Each fixed cutter 212 may include a generally cylindrical substrate 220 made of an extremely hard material, such as tungsten carbide, and a cutting face 222 secured to the substrate 220. The cutting face 222 may include one or more layers of an ultra-hard material, such as polycrystalline diamond, polycrystalline cubic boron nitride, impregnated diamond, etc., which generally forms a cutting edge and the working surface for each fixed cutter 212. The working surface is typically flat or planar but may also exhibit a curved exposed surface that meets the side surface at a cutting edge.

Generally, each fixed cutter 212 may be manufactured using tungsten carbide as the substrate 220. While a cylindrical tungsten carbide “blank” may be used as the substrate 220, which is sufficiently long to act as a mounting stud for the cutting face 222, the substrate 220 may equally comprise an intermediate layer bonded at another interface to another metallic mounting stud. To form the cutting face 222, the substrate 220 may be placed adjacent a layer of ultra-hard material particles, such as diamond or cubic boron nitride particles, and the combination is subjected to high temperature at a pressure where the ultra-hard material particles are thermodynamically stable.

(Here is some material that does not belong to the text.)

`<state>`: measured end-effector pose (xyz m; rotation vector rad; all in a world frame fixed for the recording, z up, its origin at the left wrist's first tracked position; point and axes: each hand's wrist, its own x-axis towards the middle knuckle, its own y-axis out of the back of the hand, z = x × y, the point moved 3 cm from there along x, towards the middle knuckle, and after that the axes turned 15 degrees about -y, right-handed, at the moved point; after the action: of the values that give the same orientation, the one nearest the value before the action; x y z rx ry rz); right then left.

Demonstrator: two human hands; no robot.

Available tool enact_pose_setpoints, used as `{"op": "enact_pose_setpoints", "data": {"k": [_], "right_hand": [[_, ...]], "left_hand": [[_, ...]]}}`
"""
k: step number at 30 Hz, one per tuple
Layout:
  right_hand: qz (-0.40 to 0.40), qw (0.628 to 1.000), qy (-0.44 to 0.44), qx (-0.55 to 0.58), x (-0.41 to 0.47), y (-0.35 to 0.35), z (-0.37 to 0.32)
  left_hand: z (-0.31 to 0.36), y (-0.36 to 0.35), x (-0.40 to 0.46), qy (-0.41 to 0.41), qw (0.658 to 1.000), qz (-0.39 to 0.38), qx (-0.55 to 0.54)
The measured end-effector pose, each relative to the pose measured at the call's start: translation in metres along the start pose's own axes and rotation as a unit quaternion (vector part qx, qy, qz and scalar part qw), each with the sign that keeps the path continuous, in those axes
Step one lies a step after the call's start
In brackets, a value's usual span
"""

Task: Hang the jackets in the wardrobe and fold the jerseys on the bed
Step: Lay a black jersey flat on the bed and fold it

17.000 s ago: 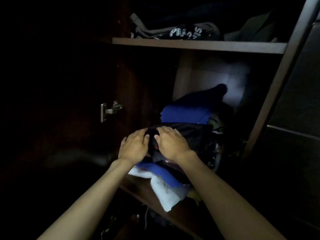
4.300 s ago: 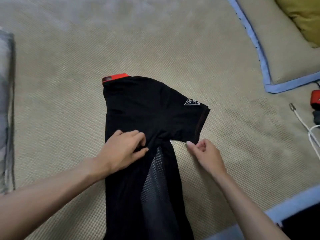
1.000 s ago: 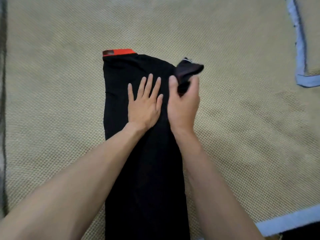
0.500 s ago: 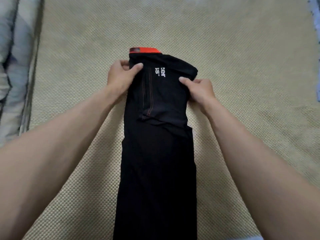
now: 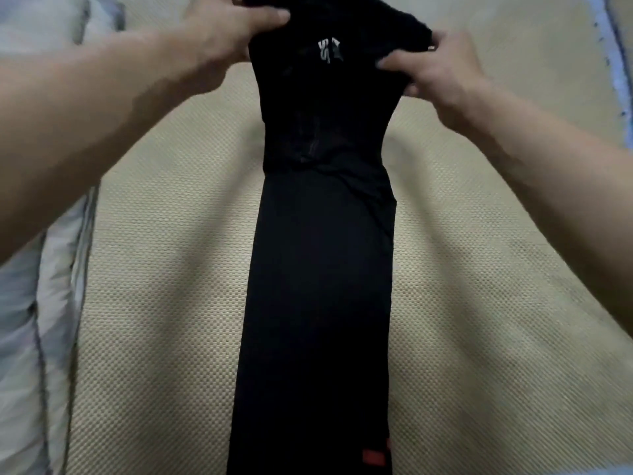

This results in recrystallization and formation of a polycrystalline ultra-hard material layer, such as a polycrystalline diamond or polycrystalline cubic boron nitride layer, directly onto the tipper surface of the substrate 220. When using polycrystalline diamond as the ultra-hard material, fixed cutter 212 may be referred to as a polycrystalline diamond compact cutter or a “PDC cutter,” and drill bits made using such PDC fixed cutters are generally known as PDC bits.

As illustrated, drill bit 102 may further include a plurality of rolling element assemblies 214, each including a rolling element 216 disposed in housing 218. Housing 218 may be received in a housing pocket sized and shaped to receive housing 218. Without limitation, rolling element 216 may include a generally cylindrical body strategically positioned in a predetermined position and orientation on bit body 200 so that rolling element 216 is able to engage the formation during drilling. It should be noted that rolling element 216 may also be a ball bearing, cylindrical, needle, tapered, and/or circular in shape. The orientation of a rotational axis of each rolling element 216 with respect to a direction of rotation of a corresponding blade 202 may dictate whether any identified rolling element 216 operates purely as a rolling DOCC element, purely a rolling cutting element, or a hybrid of both. The terms “rolling element” and “rolling DOCC element” are used herein to describe the rolling element 216 in any orientation, whether it acts purely as a DOCC element, purely as cutting element, or as a hybrid of both. Rolling elements 216 may prove advantageous in allowing for additional weight-on-bit (WOB) to enhance directional drilling applications without over engagement of fixed cutters 212, and to minimize the amount of torque required for drilling Effective DOCC also limits fluctuations in torque and minimizes stick-slip, which may cause damage to fixed cutters 212. An optimized three-dimensional position and three-dimensional orientation of rolling element 216 may be selected to extend the life of the rolling element assemblies 214, and thereby improve the efficiency of drill bit 102 over its operational life. As described herein, the three-dimensional position and orientation may be expressed in terms of a Cartesian coordinate system with the Y-axis positioned along longitudinal axis 206, and a polar coordinate system with a polar axis positioned along longitudinal axis 206. Without limitation, drill bit 102 may include a sensor package 224, further discussed below.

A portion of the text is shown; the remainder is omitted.